Habe nun aus Langeweile mal wieder Anno 1404 aufgemacht, aber schon die Ladeanimationen ruckeln wie verrückt und VRam sowie RAM melden Vollbelegung... Was ist das?


----------



## X-CosmicBlue (11. Juli 2013)

Ja, Anno1404 ist extrem CPU und RAM lastig, allerdings sollte Dein System das ohne Ruckeln packen.
Was Du seit dem irgendwas geändert? ZB im Treiber AA forciert oder so?


----------



## Klarostorix (11. Juli 2013)

die Graka-Auslastung ist nicht das Problem, denn die Karte taktet auch nicht mal bis zum normalen Takt hoch, weil die Auslastung zu gerting ist. Die Speicherauslastung von VRAm und RAM ist bei minimalen Details übrigens genauso.


----------



## Threshold (11. Juli 2013)

Hast du ein Endlosspiel am Laufen?


----------



## Klarostorix (11. Juli 2013)

ist letztendlich völlig egal, was ich aufmache, habe in den Einführungsvideos schon fast meinen ganzen RAM belegt und die 2GB der 670 sind auch sofort in den Einführungsvideos voll.


----------



## Heretic (11. Juli 2013)

Das Anno mit dem Ram nicht gut klarkommt ist kein Wunder und durchschlägig bekannt.
Bei einigen System ist das einfach so selbst 16GB Ram speicher und anno sagt dir "ey ist voll"

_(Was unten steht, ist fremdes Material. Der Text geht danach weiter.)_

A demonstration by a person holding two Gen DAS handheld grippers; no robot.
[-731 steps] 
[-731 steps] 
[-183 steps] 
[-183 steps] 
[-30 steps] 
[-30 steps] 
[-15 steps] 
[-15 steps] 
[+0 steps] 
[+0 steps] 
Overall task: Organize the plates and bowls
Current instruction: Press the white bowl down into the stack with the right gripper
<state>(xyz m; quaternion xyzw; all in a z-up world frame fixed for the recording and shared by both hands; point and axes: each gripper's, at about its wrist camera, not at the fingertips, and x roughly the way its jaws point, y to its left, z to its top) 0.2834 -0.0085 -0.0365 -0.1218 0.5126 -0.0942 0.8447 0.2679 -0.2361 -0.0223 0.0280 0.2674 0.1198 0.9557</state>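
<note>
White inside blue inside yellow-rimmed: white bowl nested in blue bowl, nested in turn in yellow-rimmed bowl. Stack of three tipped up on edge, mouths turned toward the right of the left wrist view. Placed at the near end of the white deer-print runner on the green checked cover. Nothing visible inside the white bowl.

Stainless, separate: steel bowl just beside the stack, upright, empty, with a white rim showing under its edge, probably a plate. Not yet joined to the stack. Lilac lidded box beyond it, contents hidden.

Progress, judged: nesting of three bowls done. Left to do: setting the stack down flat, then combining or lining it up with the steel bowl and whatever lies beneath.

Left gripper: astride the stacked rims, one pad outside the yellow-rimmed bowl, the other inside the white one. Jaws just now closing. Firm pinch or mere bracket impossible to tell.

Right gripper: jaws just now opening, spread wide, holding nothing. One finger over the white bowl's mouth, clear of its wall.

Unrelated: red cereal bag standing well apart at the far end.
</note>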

Anno kann nur 2GB ram verwalten da es eine 32bit anwendung ist. Die entwickler haben da leider geschlampt.


----------



## Threshold (12. Juli 2013)

Heretic schrieb:


> Bei einigen System ist das einfach so selbst 16GB Ram speicher und anno sagt dir "ey ist voll"


 
Das ist ein Bug der nicht zu fixen ist.
Normler Weise stürzt das Spiel ab wenn 2GB RAM voll sind denn mehr kann das Spiel nicht nutzen und dabei geht die Speicherdatei kaputt.
Ubisoft hat mit dem letzten Patch nur eine Hinweis eingebaut der davor warnt wenn der Speicher des Spiels voll ist und ein Absturz droht damit der Usere Zeit genug hat den Spielstand zu speichern und das Spiel neu zu starten.
Der Fehler selbst kann aber aufgrund der verwendeten Engine nicht behoben werden.
Bzw. lohnt es sich nicht da noch so viel herumzubauen weil es ja schon Anno 2070 gibt.


----------



## Klarostorix (12. Juli 2013)

Threshold schrieb:


> Bzw. lohnt es sich nicht da noch so viel herumzubauen weil es ja schon Anno 2070 gibt.


 Der Ubi-Kram kommt mir nicht auf die Platte


----------